Content starts

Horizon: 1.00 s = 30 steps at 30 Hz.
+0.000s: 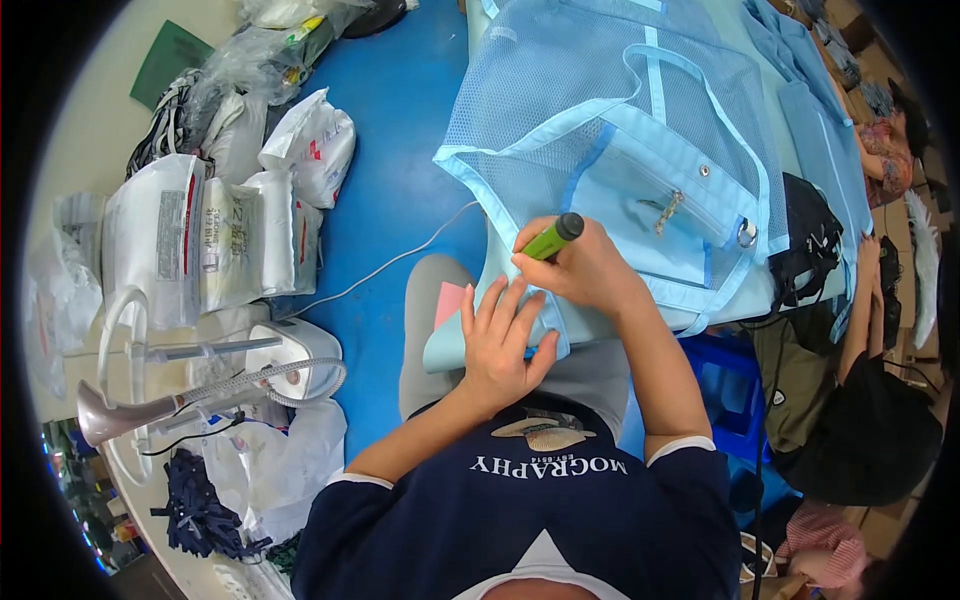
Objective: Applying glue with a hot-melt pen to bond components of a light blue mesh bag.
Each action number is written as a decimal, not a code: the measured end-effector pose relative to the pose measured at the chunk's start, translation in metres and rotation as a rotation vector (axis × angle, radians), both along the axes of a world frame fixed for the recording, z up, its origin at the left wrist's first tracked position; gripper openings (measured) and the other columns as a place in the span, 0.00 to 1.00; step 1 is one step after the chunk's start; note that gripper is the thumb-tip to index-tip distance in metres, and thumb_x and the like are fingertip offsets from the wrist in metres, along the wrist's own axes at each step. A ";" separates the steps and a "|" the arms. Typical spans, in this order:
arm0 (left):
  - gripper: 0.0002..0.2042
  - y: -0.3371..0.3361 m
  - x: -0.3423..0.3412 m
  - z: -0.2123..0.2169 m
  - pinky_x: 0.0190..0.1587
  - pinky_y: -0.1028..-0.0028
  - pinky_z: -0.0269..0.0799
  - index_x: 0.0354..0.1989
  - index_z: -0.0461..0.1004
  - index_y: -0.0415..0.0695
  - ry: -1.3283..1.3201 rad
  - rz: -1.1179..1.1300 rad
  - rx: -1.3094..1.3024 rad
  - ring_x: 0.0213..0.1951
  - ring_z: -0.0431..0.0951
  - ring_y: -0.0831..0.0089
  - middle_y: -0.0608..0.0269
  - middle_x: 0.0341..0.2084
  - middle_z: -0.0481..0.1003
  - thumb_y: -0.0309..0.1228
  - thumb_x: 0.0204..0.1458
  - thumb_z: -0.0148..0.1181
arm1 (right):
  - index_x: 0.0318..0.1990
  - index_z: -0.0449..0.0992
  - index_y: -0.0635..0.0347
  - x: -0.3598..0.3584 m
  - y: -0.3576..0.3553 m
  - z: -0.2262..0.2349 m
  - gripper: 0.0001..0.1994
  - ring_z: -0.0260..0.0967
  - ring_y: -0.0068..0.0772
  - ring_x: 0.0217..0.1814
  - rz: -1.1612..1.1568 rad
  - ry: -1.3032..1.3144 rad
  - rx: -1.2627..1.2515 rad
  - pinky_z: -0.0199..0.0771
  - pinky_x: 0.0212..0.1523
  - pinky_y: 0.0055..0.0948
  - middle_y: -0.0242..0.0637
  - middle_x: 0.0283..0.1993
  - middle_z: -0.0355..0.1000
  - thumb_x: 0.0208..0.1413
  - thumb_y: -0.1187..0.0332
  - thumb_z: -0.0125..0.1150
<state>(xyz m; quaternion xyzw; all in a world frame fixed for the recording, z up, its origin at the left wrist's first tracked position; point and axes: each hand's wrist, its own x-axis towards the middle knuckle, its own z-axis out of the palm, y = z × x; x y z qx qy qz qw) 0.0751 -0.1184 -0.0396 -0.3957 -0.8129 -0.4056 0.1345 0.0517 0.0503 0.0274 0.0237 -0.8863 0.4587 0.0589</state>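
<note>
Left hand [500, 345] flat, right hand [580, 268] fisted.

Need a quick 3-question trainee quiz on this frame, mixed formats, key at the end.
1. True or false: the right hand grips a green pen-shaped tool.
2. The left hand lies: A) flat on the light blue mesh bag B) on the garment steamer C) in the air.
3. What colour is the floor beside the person's knee?

Key: 1 true; 2 A; 3 blue.
</note>
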 end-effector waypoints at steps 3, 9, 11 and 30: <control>0.22 -0.001 -0.003 -0.001 0.62 0.44 0.48 0.50 0.72 0.40 0.002 -0.008 0.000 0.57 0.66 0.50 0.50 0.55 0.69 0.35 0.45 0.64 | 0.32 0.77 0.63 -0.005 0.008 -0.011 0.06 0.66 0.21 0.24 -0.022 -0.051 -0.060 0.66 0.25 0.25 0.32 0.23 0.71 0.49 0.71 0.65; 0.22 0.001 -0.004 -0.001 0.62 0.44 0.48 0.50 0.72 0.40 0.005 0.000 0.014 0.57 0.66 0.50 0.49 0.54 0.69 0.35 0.45 0.64 | 0.33 0.76 0.64 0.002 0.010 -0.014 0.06 0.66 0.20 0.26 -0.034 -0.108 -0.192 0.67 0.27 0.23 0.31 0.24 0.71 0.50 0.72 0.64; 0.22 0.000 -0.003 0.000 0.62 0.44 0.48 0.50 0.72 0.40 0.000 -0.005 0.007 0.57 0.66 0.50 0.49 0.55 0.69 0.35 0.45 0.64 | 0.34 0.76 0.64 -0.001 0.009 -0.015 0.06 0.66 0.19 0.27 -0.024 -0.089 -0.152 0.66 0.27 0.22 0.31 0.25 0.72 0.50 0.72 0.64; 0.22 0.002 -0.002 0.000 0.62 0.45 0.48 0.49 0.73 0.40 0.009 0.005 0.010 0.57 0.67 0.50 0.49 0.54 0.69 0.35 0.45 0.64 | 0.35 0.76 0.62 0.007 0.017 -0.025 0.06 0.63 0.15 0.28 -0.004 -0.047 -0.449 0.63 0.28 0.19 0.26 0.26 0.70 0.50 0.73 0.64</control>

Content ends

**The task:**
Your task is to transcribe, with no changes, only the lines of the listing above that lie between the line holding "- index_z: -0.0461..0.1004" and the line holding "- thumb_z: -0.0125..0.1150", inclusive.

**Result of this exercise:**
  - index_z: -0.0461..0.1004
  - index_y: -0.0415..0.0695
  - ry: -1.3283..1.3201 rad
  - rz: -1.1179..1.1300 rad
  - rx: -1.3094..1.3024 rad
  - ring_x: 0.0213..0.1951
  - ring_z: -0.0431..0.0951
  - ring_y: -0.0831..0.0089
  - middle_y: -0.0608..0.0269
  - middle_x: 0.0341..0.2084
  - middle_z: -0.0481..0.1003
  - thumb_y: -0.0309..0.1228
  - thumb_x: 0.0204..0.1458
  - thumb_z: -0.0148..0.1181
arm1 (right):
  - index_x: 0.0318..0.1990
  - index_z: -0.0449..0.0992
  - index_y: -0.0635..0.0347
  - x: -0.3598..0.3584 m
  - y: -0.3576..0.3553 m
  - z: -0.2262..0.2349 m
  - gripper: 0.0001..0.1994
  - ring_z: -0.0260..0.0967
  - ring_y: -0.0068..0.0772
  - ring_x: 0.0217..0.1814
  - rz: -1.1612..1.1568 rad
  - ry: -1.3032..1.3144 rad
  - rx: -1.2627..1.2515 rad
  - pinky_z: -0.0199..0.0771
  - pinky_x: 0.0212..0.1523
  - pinky_y: 0.0055..0.0948
  - middle_y: -0.0242..0.0637
  - middle_x: 0.0283..0.1993
  - middle_z: -0.0355..0.1000
  - thumb_x: 0.0208..0.1413
  - thumb_y: -0.1187..0.0332
  - thumb_z: -0.0125..0.1150

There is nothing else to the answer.